One thing about life now was that it was rarely dull. On December 5, 1978, Dominick beat the reaper one more time; he walked away from a violent head-on collision on an exit ramp of the Belt Parkway, the oceanside expressway rimming the bottom of Brooklyn.
The accident occurred as the sun was rising and he was driving home alone from another night of scamming in the South Bronx. Matty Rega had issued some loans of his own there, and Dominick was his collector. When one customer got a dash beside his name, they became the de facto proprietors of an open-all-night social club catering to the black community; that was where Dominick was most of the evening. In fact, the new Lincoln he was driving at a high rate of speed had been leased for him by the same indebted customer.

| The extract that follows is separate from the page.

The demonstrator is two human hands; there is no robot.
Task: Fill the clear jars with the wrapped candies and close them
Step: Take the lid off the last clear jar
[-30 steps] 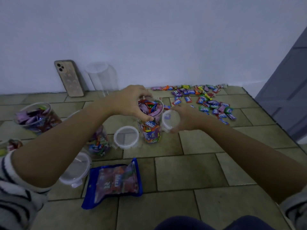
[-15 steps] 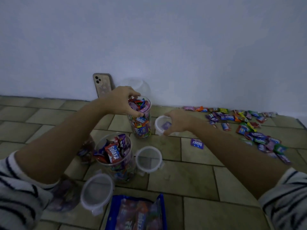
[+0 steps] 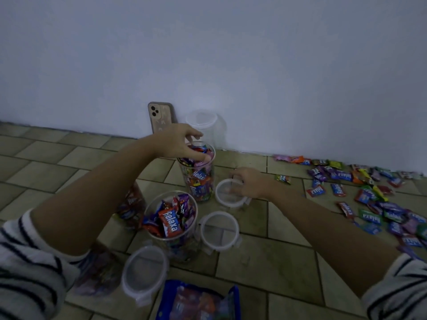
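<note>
A tall clear jar (image 3: 200,181), packed to its mouth with wrapped candies (image 3: 201,149), is stood upright on the tiled floor (image 3: 265,257). It is gripped at the rim by the left hand (image 3: 179,142), whose fingers are curled over the opening. Just to its right, a round clear lid (image 3: 227,197) is held at its far edge by the curled fingers of the right hand (image 3: 250,183). A wider jar (image 3: 184,245), open and heaped with red, blue and purple wrappers, is seen nearer, with a second lid (image 3: 219,230) just to its right and a third lid (image 3: 145,276) in front of it. Loose candies (image 3: 369,197) are strewn over the floor well to the right. A pale wall (image 3: 231,54) is seen behind. An empty jar (image 3: 204,124) is stood against it and a phone (image 3: 160,117) is leaned on it, both just beyond the left hand.
</note>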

The two drivers gave police different versions of the accident, but somehow they ended up in opposite directions of the same lane on the exit ramp leading to Bath Beach. Their cars collided with such force the other driver was propelled through the windshield of his Chevrolet Vega and against the windshield of the Lincoln, whose front end compacted like an accordion as he bounced up and away. The man suffered serious injuries, but eventually recovered; Dominick had a sore neck a few days, but that was it.
“I walked again,” he told Buzzy.
“No shit.”
“That was the fourth time, forgetting all the battles, just counting crashes and bombs, that I should’ve been wasted.”
“It would’ve been ridiculous to check out in an accident a few blocks from home.”
“That guy upstairs wouldn’t ever make it that easy for me. When I go, God has something special planned.” The reference to God was about all the religion Dominick or Nino or Roy or any of the other Italian-American crew members took away from their Roman Catholic upbringings. God was in charge of all death, that’s all. He either hammered you, or cut you some slack.